• [What you will do]: Your reply should contain the whole listing below, repeated exactly, and no images.

···

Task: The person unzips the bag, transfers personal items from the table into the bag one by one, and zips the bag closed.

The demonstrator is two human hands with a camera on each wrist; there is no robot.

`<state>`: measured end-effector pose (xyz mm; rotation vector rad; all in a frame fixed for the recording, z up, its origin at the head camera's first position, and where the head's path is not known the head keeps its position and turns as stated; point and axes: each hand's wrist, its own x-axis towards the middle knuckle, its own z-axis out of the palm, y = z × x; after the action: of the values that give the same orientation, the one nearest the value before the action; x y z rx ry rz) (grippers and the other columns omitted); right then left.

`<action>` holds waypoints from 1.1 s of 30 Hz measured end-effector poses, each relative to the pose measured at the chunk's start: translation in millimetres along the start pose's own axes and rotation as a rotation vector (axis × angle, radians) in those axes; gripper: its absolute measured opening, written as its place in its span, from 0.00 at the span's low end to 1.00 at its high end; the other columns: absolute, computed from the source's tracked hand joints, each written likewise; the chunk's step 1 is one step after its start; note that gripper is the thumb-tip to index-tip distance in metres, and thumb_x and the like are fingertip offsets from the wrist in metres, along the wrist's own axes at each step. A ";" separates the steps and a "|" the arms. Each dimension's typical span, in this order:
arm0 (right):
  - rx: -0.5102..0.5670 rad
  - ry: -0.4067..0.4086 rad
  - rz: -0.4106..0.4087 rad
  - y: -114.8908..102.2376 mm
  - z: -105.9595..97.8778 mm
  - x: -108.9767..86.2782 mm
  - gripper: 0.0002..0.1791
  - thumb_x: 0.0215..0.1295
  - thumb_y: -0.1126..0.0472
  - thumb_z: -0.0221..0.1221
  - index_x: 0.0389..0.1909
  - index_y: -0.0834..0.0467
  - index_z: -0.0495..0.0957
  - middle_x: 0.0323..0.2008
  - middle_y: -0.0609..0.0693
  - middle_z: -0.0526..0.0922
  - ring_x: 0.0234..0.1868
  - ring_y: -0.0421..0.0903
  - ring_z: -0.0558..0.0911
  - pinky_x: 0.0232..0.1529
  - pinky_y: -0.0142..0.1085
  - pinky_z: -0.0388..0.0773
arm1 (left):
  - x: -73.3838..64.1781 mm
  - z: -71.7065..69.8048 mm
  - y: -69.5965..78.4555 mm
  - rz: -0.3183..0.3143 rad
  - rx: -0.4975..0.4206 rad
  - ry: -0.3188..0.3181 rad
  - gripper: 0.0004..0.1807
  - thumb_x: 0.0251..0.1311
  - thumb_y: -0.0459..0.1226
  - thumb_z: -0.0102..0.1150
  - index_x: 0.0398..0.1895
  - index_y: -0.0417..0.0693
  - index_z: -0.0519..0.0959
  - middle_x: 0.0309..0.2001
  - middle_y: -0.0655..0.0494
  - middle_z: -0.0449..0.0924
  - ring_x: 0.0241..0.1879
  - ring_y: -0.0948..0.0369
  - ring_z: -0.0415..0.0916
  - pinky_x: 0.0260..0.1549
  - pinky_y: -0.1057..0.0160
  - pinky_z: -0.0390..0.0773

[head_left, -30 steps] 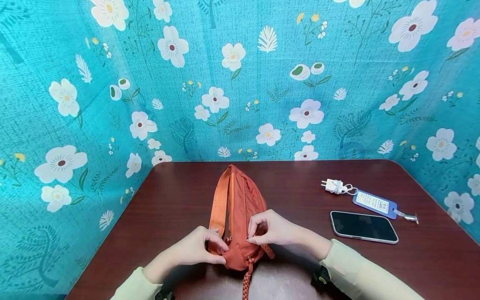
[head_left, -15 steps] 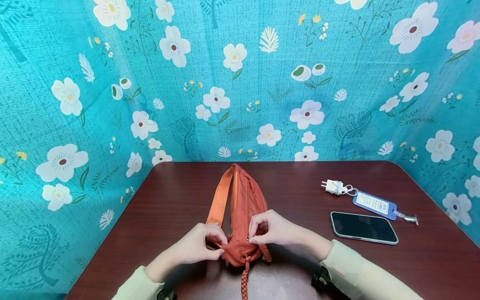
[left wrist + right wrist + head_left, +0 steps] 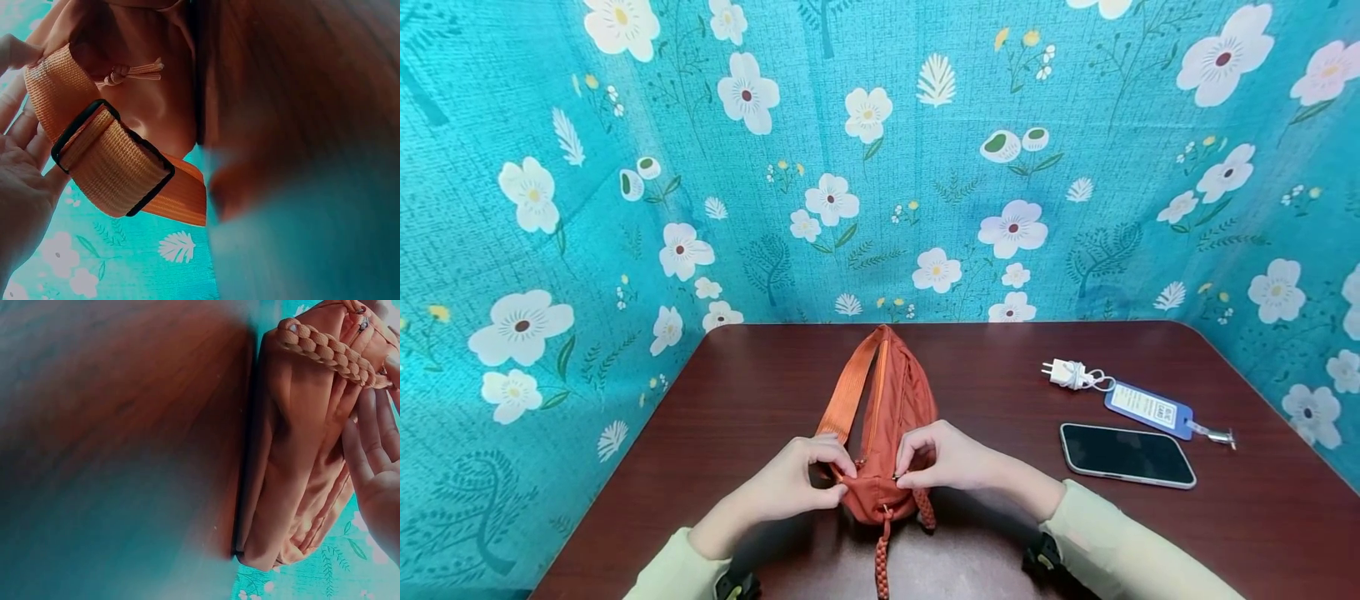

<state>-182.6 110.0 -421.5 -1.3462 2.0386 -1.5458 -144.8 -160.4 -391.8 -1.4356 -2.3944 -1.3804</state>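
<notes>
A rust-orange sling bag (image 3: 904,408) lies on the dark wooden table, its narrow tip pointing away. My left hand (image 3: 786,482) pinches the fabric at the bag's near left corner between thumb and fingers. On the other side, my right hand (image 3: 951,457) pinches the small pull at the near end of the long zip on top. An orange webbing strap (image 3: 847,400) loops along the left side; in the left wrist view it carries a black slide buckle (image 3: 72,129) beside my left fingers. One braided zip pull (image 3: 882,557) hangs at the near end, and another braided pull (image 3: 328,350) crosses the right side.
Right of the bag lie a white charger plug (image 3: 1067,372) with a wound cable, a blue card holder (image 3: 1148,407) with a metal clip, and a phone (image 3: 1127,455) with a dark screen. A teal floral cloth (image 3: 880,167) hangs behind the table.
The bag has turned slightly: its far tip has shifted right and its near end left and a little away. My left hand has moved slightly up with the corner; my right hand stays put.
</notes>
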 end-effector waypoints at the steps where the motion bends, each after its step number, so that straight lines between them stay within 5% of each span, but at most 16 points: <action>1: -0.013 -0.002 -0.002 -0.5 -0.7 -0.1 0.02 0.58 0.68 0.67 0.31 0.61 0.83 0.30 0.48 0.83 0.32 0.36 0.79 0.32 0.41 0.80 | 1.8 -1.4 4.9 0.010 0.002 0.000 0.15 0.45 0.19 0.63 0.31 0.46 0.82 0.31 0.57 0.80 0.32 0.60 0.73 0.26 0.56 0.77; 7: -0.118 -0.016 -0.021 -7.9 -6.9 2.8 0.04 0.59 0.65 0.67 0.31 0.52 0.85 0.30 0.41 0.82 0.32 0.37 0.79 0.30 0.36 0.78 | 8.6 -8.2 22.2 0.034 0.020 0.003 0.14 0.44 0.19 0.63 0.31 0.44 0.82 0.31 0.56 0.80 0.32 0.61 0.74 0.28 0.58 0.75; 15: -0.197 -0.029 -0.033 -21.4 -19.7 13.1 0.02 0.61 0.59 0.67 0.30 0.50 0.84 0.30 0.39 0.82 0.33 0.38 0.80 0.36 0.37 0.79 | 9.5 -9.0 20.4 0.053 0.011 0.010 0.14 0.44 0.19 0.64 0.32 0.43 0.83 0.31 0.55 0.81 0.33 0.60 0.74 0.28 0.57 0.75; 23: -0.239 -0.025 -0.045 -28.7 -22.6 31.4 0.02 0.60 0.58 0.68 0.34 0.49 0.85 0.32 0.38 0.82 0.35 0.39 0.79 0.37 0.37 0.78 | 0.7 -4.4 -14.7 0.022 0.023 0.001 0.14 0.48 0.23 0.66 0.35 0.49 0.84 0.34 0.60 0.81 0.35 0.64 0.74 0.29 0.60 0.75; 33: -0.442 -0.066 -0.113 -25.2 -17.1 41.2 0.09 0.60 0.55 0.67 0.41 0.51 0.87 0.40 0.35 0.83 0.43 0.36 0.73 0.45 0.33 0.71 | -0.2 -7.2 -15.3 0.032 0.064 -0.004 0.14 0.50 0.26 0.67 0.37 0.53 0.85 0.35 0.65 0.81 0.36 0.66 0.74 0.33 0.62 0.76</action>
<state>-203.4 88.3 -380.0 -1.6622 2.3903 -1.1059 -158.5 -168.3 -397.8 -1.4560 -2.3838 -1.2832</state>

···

• [Exercise answer]:
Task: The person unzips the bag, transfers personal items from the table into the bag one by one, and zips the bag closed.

The demonstrator is two human hands with a camera on each wrist; there is no robot.

`<state>`: measured end-effector pose (xyz mm; rotation vector rad; all in a frame fixed for the recording, z up, its origin at the head camera's first position, and where the head's path is not known the head keeps its position and turns as stated; point and axes: each hand's wrist, its own x-axis towards the middle knuckle, its own z-axis out of the palm, y = z × x; after the action: of the values that give the same orientation, the one nearest the value before the action; x y z rx ry rz) (grippers and the other columns omitted); right then left.

`<action>` holds waypoints from 1.1 s of 30 Hz measured end-effector poses, each relative to the pose measured at the chunk's start: translation in millimetres along the start pose's own axes and rotation as a rotation vector (axis × angle, radians) in those axes; gripper: its absolute measured opening, written as its place in its span, from 0.00 at the span's low end to 1.00 at its high end; the other columns: absolute, computed from the source's tracked hand joints, each written likewise; the chunk's step 1 is one step after its start; note that gripper is the thumb-tip to index-tip distance in metres, and thumb_x and the like are fingertip offsets from the wrist in metres, along the wrist's own axes at each step. A ";" separates the steps and a "|" the arms. Each dimension's typical span, in this order:
arm0 (right):
  - rx: -0.5102..0.5670 rad
  - ry: -0.4067..0.4086 rad
  - rz: -0.4106..0.4087 rad
  - y: -114.8908..102.2376 mm
  - z: -105.9595..97.8778 mm
  - x: -108.9767..86.2782 mm
  - gripper: 0.0002..0.1791
  - thumb_x: 0.0215..0.1295
  - thumb_y: -0.1126..0.0472
  - thumb_z: -0.0221..0.1221
  - index_x: 0.0389..0.1909
  - index_y: -0.0834..0.0467
  - index_z: -0.0495..0.0957
  - middle_x: 0.0323..0.2008
  - middle_y: -0.0609..0.0693
  - middle_z: -0.0526..0.0922
  - ring_x: 0.0234..0.1868
  - ring_y: -0.0421..0.0903
  - ring_z: -0.0558..0.0911
  - pinky_x: 0.0232..0.1529
  - pinky_y: -0.0142..0.1085
  - pinky_z: -0.0388..0.0773
arm1 (left):
  - x: -73.3838..64.1781 mm
  - z: -71.7065..69.8048 mm
  - y: -69.5965..78.4555 mm
  - rz: -0.3183..0.3143 rad
  - rx: -0.4975..0.4206 rad
  - ry: -0.3188..0.3181 rad
  - gripper: 0.0004..0.1807
  - thumb_x: 0.0251..0.1311
  - thumb_y: -0.0459..0.1226
  - thumb_z: -0.0102..0.1150
  - index_x: 0.0398..0.1895
  - index_y: -0.0417..0.0693
  - index_z: -0.0519..0.0959
  - middle_x: 0.0309..0.2001
  - middle_y: -0.0655..0.0494
  - middle_z: -0.0449..0.0924
  - ring_x: 0.0241..0.1879
  - ring_y: -0.0948..0.0369
  - ring_z: -0.0415..0.0916
  - pinky_x: 0.0260..0.1549
  - pinky_y: -0.1057..0.0160
  - pinky_z: -0.0390..0.0773

[head_left, -30 steps] 
[head_left, -15 steps] 
[left wrist + right wrist + head_left, +0 steps] 

<state>-182.6 110.0 -421.5 -1.3462 2.0386 -1.5458 -144.8 -160.4 -391.8 -1.4356 -2.3944 -1.3804</state>
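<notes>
A rust-orange sling bag (image 3: 904,408) lies on the dark wooden table, its narrow tip pointing away. My left hand (image 3: 786,482) pinches the fabric at the bag's near left corner between thumb and fingers. On the other side, my right hand (image 3: 951,457) pinches the small pull at the near end of the long zip on top. An orange webbing strap (image 3: 847,400) loops along the left side; in the left wrist view it carries a black slide buckle (image 3: 72,129) beside my left fingers. One braided zip pull (image 3: 882,557) hangs at the near end, and another braided pull (image 3: 328,350) crosses the right side.
Right of the bag lie a white charger plug (image 3: 1067,372) with a wound cable, a blue card holder (image 3: 1148,407) with a metal clip, and a phone (image 3: 1127,455) with a dark screen. A teal floral cloth (image 3: 880,167) hangs behind the table.
The bag has turned slightly: its far tip has shifted right and its near end left and a little away. My left hand has moved slightly up with the corner; my right hand stays put.
</notes>
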 end-effector waypoints at the steps where the motion bends, each after its step number, so that straight lines between them stay within 5% of each span, but at most 16 points: <action>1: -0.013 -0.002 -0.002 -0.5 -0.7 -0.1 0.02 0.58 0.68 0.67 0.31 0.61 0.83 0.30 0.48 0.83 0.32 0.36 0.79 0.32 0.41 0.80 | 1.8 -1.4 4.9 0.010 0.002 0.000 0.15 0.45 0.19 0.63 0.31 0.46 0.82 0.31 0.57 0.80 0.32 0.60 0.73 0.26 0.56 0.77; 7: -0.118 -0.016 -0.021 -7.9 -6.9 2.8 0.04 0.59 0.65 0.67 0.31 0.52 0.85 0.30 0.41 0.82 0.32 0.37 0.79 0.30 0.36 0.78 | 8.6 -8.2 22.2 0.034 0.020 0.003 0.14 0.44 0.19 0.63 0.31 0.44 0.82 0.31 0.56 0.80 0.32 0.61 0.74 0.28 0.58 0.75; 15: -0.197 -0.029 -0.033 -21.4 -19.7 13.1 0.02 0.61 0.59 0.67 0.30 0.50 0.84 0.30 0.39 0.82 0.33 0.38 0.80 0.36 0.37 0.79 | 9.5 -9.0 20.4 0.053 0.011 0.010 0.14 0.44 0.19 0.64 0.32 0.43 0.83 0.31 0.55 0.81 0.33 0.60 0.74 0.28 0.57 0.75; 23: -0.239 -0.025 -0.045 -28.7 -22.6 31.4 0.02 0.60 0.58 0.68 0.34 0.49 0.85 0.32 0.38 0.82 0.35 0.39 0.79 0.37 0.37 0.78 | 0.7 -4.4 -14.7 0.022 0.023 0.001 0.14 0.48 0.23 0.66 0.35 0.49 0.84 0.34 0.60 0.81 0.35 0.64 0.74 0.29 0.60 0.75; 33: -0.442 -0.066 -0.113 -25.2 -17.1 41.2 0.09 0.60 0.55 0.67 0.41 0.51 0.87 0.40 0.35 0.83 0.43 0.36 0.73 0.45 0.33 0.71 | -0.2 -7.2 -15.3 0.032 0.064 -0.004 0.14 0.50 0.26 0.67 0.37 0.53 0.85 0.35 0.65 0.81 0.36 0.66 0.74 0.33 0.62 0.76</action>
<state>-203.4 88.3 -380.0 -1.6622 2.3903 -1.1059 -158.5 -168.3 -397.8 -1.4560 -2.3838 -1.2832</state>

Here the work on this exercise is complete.